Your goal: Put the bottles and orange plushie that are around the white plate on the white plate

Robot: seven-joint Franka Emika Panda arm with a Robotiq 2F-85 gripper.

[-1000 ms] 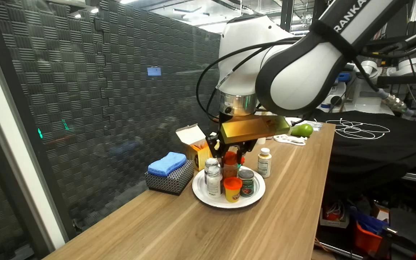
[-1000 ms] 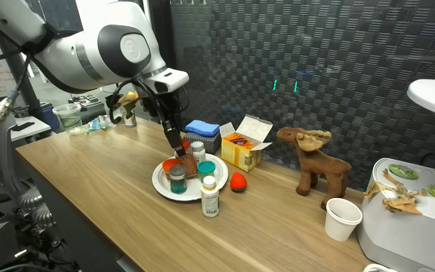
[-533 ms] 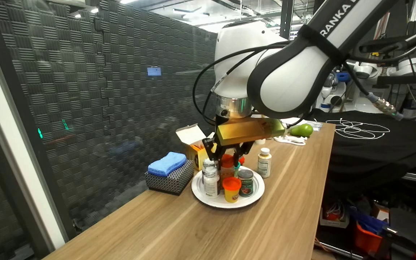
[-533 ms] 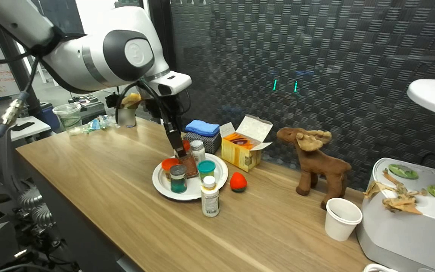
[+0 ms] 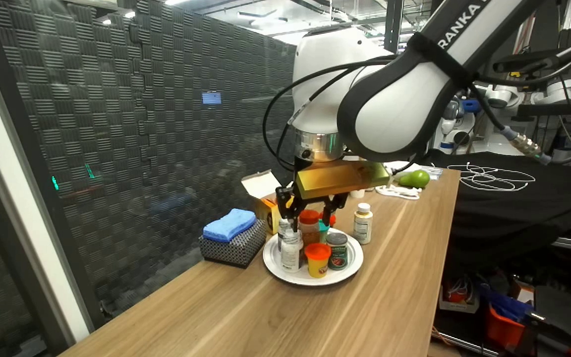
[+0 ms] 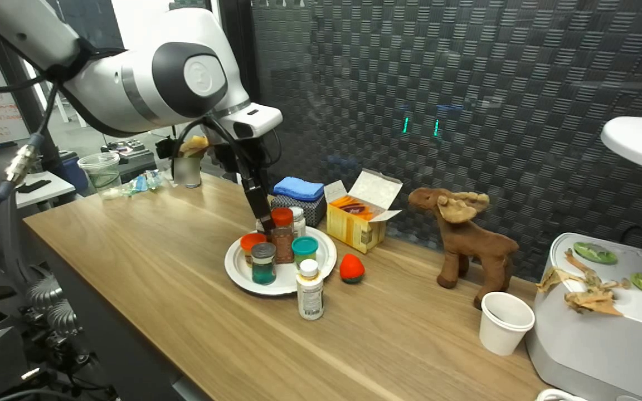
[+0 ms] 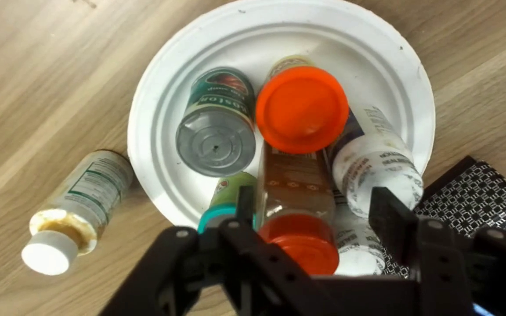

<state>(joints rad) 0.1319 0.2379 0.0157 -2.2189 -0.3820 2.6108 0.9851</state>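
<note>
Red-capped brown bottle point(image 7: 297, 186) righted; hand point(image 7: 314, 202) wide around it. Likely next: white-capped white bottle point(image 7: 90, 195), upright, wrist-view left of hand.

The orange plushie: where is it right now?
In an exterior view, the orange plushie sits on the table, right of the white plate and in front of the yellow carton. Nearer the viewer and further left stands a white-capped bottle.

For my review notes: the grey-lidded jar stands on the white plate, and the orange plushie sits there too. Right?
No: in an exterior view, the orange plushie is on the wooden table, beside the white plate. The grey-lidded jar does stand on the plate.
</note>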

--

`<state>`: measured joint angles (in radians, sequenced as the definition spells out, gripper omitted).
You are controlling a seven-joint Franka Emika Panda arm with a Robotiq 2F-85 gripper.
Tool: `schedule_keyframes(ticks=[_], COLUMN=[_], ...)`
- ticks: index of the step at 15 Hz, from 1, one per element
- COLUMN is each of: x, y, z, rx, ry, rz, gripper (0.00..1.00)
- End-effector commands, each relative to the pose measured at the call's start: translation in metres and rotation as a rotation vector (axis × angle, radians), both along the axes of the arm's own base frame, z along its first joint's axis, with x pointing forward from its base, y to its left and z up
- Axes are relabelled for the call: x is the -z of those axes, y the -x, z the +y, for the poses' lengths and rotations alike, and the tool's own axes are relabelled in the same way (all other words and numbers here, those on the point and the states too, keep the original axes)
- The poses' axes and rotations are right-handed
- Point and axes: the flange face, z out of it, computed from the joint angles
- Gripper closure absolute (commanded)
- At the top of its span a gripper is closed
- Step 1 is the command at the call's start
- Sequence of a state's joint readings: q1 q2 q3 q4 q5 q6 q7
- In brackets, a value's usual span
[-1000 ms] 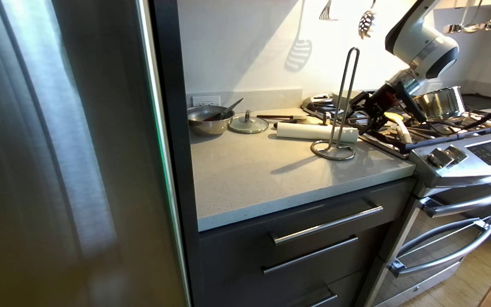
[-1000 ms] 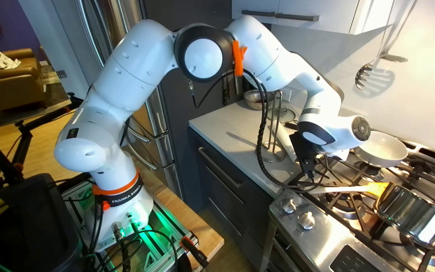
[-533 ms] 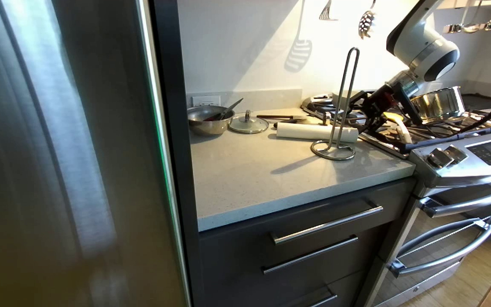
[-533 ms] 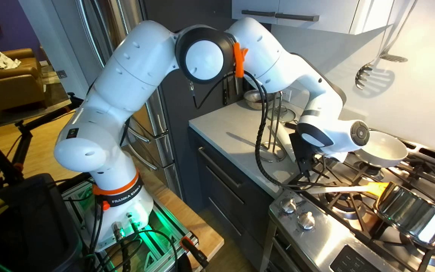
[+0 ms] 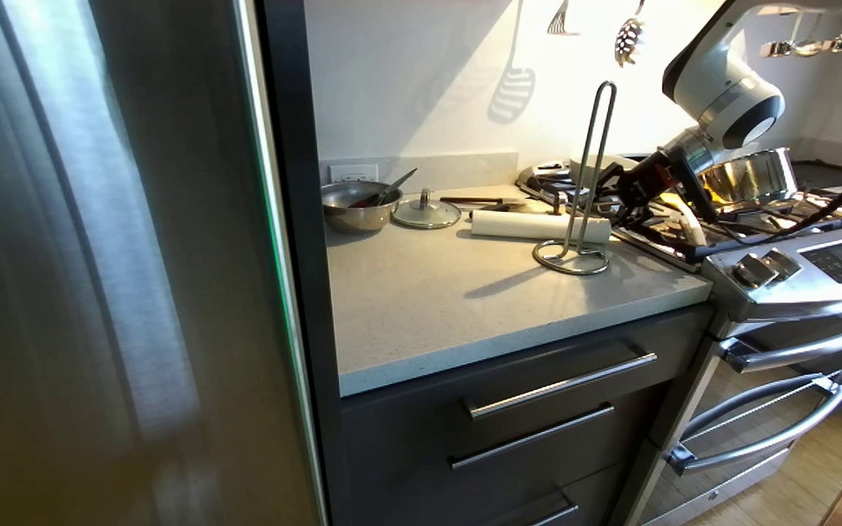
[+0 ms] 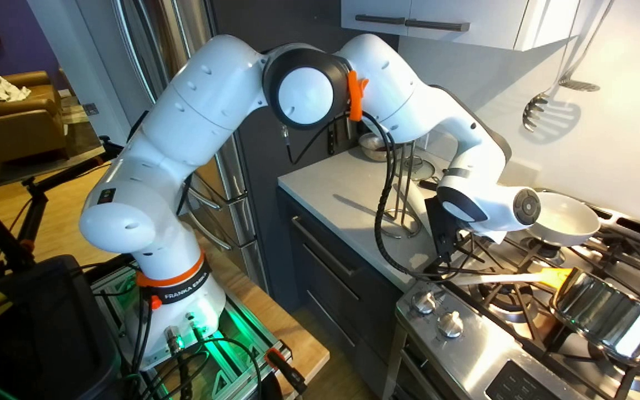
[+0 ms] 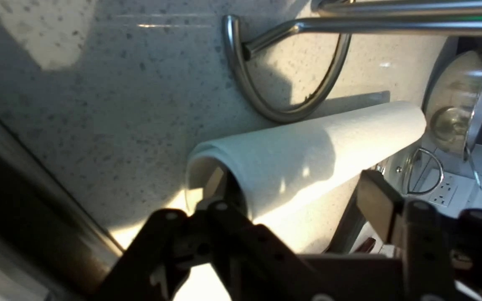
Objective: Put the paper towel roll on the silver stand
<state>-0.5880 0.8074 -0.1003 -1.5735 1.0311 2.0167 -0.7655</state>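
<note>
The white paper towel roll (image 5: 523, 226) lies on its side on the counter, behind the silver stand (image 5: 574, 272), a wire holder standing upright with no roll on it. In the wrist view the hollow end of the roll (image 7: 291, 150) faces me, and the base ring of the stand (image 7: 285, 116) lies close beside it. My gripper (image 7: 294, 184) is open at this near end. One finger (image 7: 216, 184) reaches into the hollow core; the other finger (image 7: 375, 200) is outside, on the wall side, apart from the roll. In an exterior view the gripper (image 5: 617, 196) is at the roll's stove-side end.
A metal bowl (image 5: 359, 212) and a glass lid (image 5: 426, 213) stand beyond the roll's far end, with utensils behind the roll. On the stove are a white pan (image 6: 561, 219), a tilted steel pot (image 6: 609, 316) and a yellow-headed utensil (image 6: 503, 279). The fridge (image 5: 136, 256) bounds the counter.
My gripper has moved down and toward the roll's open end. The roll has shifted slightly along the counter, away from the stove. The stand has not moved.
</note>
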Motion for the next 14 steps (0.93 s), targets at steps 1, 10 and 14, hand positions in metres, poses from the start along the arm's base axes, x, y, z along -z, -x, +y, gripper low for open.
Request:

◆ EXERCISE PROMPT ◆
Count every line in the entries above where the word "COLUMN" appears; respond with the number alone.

◆ RESULT BELOW ◆
2